La Suisse est en Europe
Et si Bruxelles pouvait quand-même nous être utile?
L'Autriche est notre principal concurrent en ski alpin, même si jusqu'à présent les messieurs n'ont pas eu beaucoup de succès aux JO de Vancouver. En saut à ski, notre voisin alpin a aussi tenté de torpiller les succès de Simon Ammann en lançant un débat ridicule sur la modification de sa fixation de ski.
Mais l'Autriche est à nos côtés dans l'adversité. Elle l'a prouvé une fois de plus dimanche à Tripoli. L'ambassadeur autrichien et des diplomates d'autres Etats de l'Union européenne sont restés durant cinq heures dans l'ambassade de Suisse pour empêcher qu'elle soit prise d'assaut par les forces de sécurité libyennes.

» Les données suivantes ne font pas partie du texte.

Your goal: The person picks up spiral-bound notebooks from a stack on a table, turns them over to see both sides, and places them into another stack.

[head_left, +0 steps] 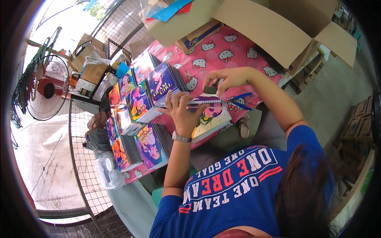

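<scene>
Pink tablecloth (238, 43) printed with white cartoon cat faces covers the worktable beneath and beyond both hands. Far to the left of the hands stands a round fan (48, 90) with a red and black hub, in front of pale sheeting; wire mesh (85, 142) runs between it and the table. Next comes a clear plastic bag (108, 170) at the table's edge, lower than the left hand, and farther back a brown paper bag (92, 70). Just left of the left hand, stacks of spiral-bound notebooks (139, 103) with bright illustrated covers stand close together in rows, their coils showing along the sides. The left hand (183, 113), a metal wristwatch (182, 138) below it, has its fingers spread and bent, thumb and fingers holding the left end of a notebook (204, 101) tipped nearly edge-on, between the two hands. Below that, nearer the body, lies a notebook pile (212, 123) with a pale yellow cover. The right hand (230, 80) pinches a small dark block (210, 90) over the notebook's edge; what the block is, I cannot tell. Just below the right hand rest blue-handled pliers (243, 95), near the coil. Beyond that hand, farther right, an open cardboard box (264, 29) sits at the table's far edge.
</scene>
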Demonstrator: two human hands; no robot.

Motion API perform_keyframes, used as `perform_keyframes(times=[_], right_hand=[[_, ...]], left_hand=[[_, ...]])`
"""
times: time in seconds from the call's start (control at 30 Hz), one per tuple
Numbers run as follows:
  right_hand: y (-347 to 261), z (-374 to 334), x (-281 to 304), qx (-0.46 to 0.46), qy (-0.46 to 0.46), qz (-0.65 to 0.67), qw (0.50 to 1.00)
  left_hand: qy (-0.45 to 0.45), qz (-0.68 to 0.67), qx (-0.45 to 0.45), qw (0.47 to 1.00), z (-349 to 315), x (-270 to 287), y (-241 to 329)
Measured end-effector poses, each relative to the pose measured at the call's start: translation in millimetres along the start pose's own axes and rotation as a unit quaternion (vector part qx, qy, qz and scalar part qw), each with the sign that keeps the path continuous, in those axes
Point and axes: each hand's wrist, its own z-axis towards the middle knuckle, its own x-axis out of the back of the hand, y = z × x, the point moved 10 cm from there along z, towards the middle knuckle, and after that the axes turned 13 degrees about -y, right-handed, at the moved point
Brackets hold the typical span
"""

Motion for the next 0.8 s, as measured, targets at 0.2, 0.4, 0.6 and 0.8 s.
perform_keyframes(times=[0.2,0.4,0.6,0.8], right_hand=[[-13,11,2,0.032,0.007,-0.021,0.999],[-15,9,6,0.023,-0.007,0.017,1.000],[-15,24,-37,0.058,-0.078,0.243,0.965],[-6,29,-28,0.052,-0.063,0.165,0.983]], left_hand=[[-0.017,-0.007,-0.026,0.999,1,-1,-17],[-0.011,0.007,-0.017,1.000,-4,11,-11],[0.006,0.004,0.010,1.000,-26,18,-12],[-0.069,-0.006,0.002,0.998,-11,13,-11]])
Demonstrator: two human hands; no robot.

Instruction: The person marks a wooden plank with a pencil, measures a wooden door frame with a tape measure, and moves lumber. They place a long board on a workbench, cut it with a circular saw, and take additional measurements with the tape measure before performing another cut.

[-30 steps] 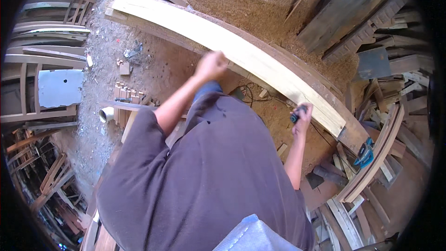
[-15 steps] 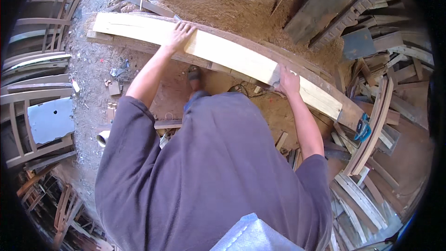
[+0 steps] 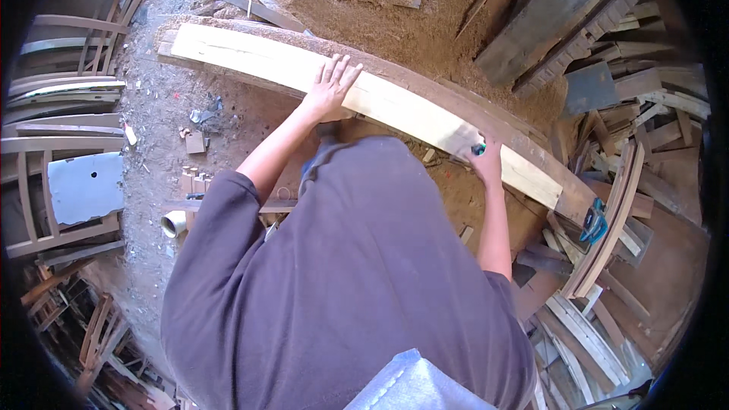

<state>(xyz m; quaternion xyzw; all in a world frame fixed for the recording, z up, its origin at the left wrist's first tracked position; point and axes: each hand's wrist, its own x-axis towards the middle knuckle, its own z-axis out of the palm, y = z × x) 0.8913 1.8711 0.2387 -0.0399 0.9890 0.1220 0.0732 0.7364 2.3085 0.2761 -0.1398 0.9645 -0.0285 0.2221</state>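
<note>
**Left hand [image 3: 331, 93] flat on a board [image 3: 414, 110], right hand [image 3: 490, 159] around a small dark object [image 3: 478, 149]**

Fingers straight and a little spread, the left hand lies palm down across the board and grasps nothing. The right hand is partly closed, its fingers bent around the small dark object at the board's near edge; how tightly it grips, I cannot tell, since the hand hides most of the thing.

Pale and long, the board lies on a darker beam [image 3: 575, 197] in front of the person, running from upper left to lower right. A blue tool [image 3: 594, 220] sits by the beam's right end. Sawdust [image 3: 372, 23] covers the ground beyond. Well off to the left are a pale sheet [image 3: 87, 190] and a white pipe [image 3: 174, 223].
</note>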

L'affaire libyenne montre très clairement combien la Suisse est proche de l'UE. Parce que la Suisse fait partie de l'Espace Schengen, toute l'UE est concernée par cette crise et par les interdictions d'entrée. Je suis franchement très soulagé que nous ne soyons pas seuls dans notre dispute avec la famille Khadafi. Les ministres des affaires étrangères de l'UE s'impliquent dans la recherche d'un compromis.
À mon avis, il est grands temps que la Suisse reconnaisse ces réalités et agisse en conséquence. Si elle veut par exemple être un partenaire honorable de l'UE dans le domaine du secret bancaire, elle doit lever la distinction entre soustraction et fraude fiscale. Une adhésion complète à l'UE doit enfin revenir à l'ordre du jour.
La crise libyenne montre que la Suisse est seule, sans grand partenaire pour lui prêter main forte. Selon moi, les bilatérales ne sont qu'un pis-aller à une adhésion complète. Je suis convaincu qu'en tant que membre à part entière de l'UE, la Suisse sera mieux à même de faire face aux grands défis. La Suisse suit depuis longtemps le chemin de l'Europe – en tant que membre à part entière, elle pourrait aussi contribuer à en déterminer la direction.